● **GOAL OF THE EXERCISE**
Pictures are to be left out, and only the lines below starting at the one with "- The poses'" and ending at the one with "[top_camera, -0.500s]" are to be reproduced, each exactly, both ends included.

● **Dataset entries**
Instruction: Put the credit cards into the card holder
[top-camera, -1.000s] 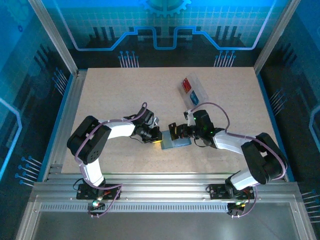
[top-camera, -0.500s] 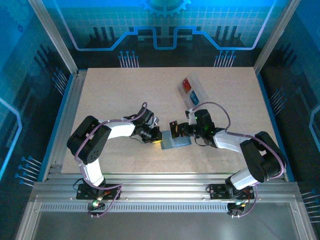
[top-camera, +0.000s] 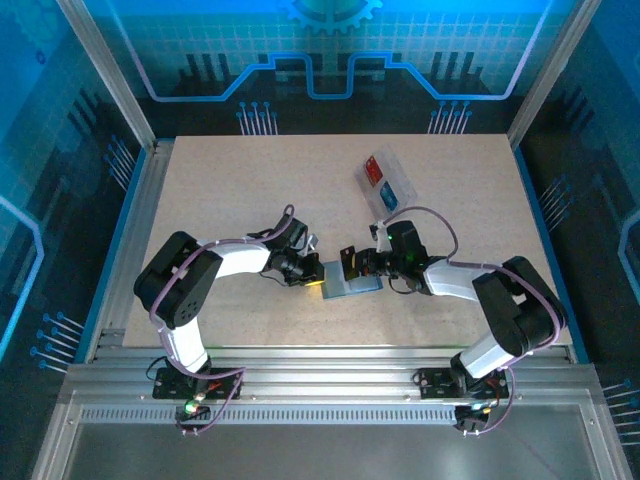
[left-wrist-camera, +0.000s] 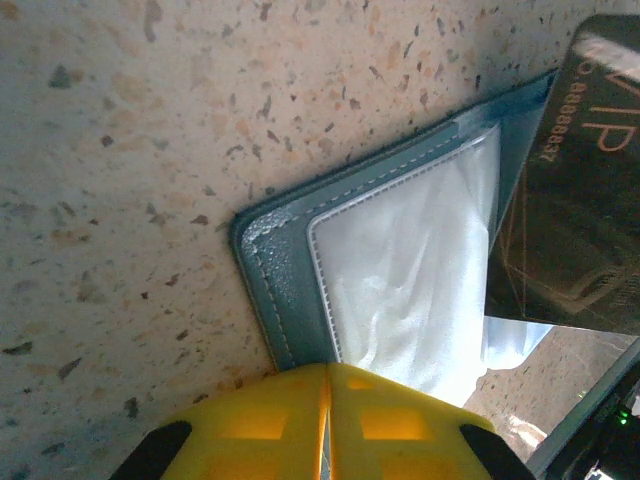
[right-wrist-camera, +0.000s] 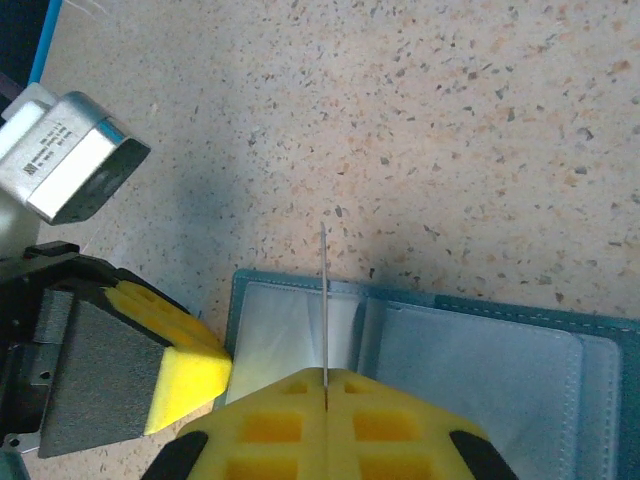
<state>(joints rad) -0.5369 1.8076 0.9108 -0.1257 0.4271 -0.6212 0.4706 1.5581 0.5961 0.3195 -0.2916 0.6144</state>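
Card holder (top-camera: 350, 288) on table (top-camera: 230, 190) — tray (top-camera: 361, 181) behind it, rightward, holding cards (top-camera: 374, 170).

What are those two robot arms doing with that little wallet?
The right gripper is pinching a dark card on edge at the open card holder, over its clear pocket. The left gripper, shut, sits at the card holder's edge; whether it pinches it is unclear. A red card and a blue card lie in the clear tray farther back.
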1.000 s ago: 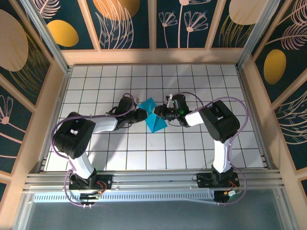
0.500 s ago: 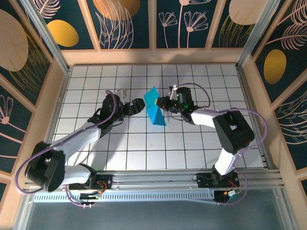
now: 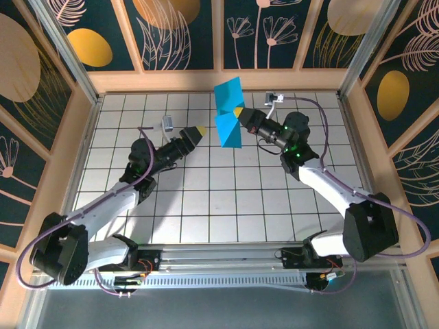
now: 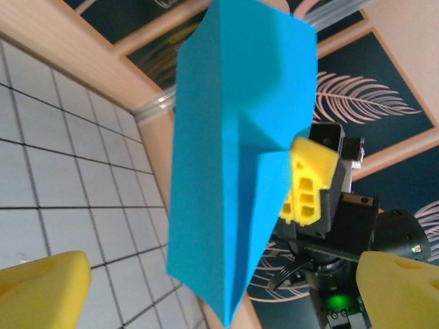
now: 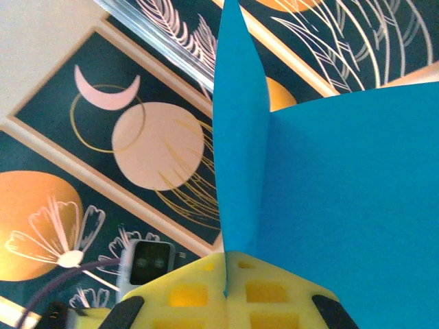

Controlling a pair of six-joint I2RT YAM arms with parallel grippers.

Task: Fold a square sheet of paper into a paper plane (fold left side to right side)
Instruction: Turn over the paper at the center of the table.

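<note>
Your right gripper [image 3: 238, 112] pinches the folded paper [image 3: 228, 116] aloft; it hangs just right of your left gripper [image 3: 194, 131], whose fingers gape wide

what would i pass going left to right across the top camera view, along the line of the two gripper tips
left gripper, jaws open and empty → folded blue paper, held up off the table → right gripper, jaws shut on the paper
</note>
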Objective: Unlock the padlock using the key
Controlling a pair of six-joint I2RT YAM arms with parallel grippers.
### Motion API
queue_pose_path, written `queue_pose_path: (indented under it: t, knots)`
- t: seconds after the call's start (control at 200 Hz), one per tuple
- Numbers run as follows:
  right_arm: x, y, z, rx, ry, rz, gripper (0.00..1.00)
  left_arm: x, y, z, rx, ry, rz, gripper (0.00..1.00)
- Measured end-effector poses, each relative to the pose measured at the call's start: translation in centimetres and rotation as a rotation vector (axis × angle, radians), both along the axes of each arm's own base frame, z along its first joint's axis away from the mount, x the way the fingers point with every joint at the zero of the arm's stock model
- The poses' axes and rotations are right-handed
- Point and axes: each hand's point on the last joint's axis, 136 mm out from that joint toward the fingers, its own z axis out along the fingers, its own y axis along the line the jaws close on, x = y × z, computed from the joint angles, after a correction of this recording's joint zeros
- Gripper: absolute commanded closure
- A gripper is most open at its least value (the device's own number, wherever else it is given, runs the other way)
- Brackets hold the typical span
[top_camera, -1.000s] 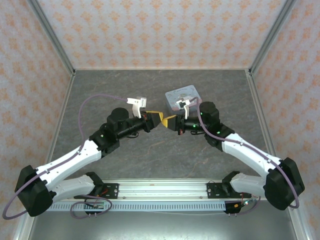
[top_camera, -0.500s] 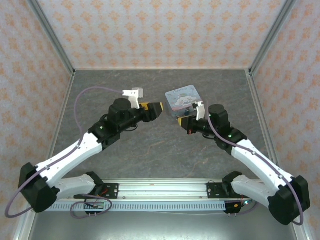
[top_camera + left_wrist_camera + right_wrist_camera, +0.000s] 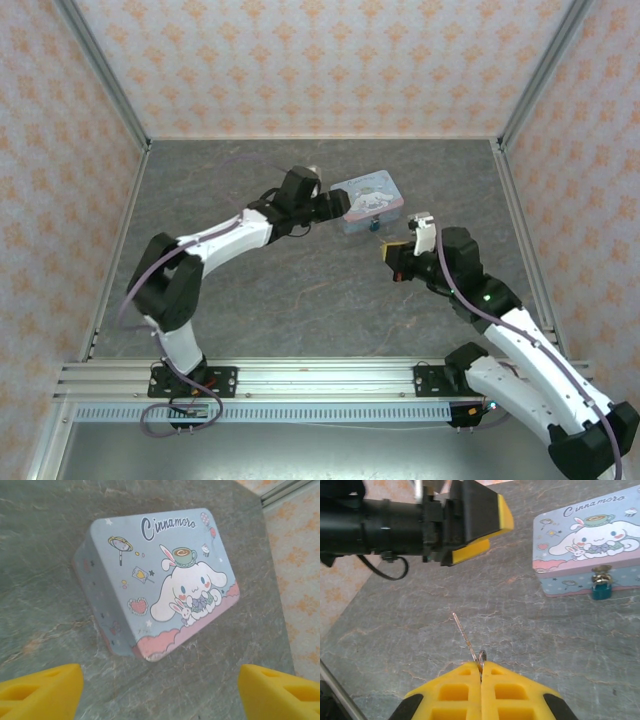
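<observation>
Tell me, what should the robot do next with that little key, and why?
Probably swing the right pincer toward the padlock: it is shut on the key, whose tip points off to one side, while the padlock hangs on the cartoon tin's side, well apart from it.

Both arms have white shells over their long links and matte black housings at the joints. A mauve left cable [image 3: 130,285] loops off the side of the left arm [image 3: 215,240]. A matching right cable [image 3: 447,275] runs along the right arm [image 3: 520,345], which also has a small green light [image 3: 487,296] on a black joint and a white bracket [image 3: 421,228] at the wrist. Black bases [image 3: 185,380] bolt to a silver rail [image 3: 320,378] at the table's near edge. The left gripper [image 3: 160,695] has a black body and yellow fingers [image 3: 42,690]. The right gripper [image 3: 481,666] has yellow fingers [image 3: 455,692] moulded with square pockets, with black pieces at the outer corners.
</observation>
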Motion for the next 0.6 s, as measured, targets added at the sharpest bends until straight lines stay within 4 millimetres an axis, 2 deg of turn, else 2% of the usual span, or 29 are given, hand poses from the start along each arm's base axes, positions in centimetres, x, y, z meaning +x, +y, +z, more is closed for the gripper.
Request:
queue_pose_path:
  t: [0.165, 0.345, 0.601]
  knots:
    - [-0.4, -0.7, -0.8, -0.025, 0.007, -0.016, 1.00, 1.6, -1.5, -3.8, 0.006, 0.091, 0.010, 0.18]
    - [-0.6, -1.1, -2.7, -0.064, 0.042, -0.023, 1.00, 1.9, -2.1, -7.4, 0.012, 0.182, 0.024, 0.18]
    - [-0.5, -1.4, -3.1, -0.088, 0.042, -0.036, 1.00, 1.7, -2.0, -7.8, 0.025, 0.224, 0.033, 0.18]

● **ANSWER TO THIS EXERCISE**
- The poses' axes and rotations are right-handed
- Point and axes: each hand's point on the last joint's axis, 136 mm out from that joint toward the fingers, its own z axis out along the fingers, its own y axis along the line the jaws close on, x = y × z, computed from the joint angles, after a correction of this recording's joint zeros
- Gripper: absolute commanded closure
- A gripper is most open at its least value (the device's own number, wherever else it is given, runs the other way)
- Brackets hold the typical span
[top_camera, -1.000s] 
[top_camera, -0.500s] 

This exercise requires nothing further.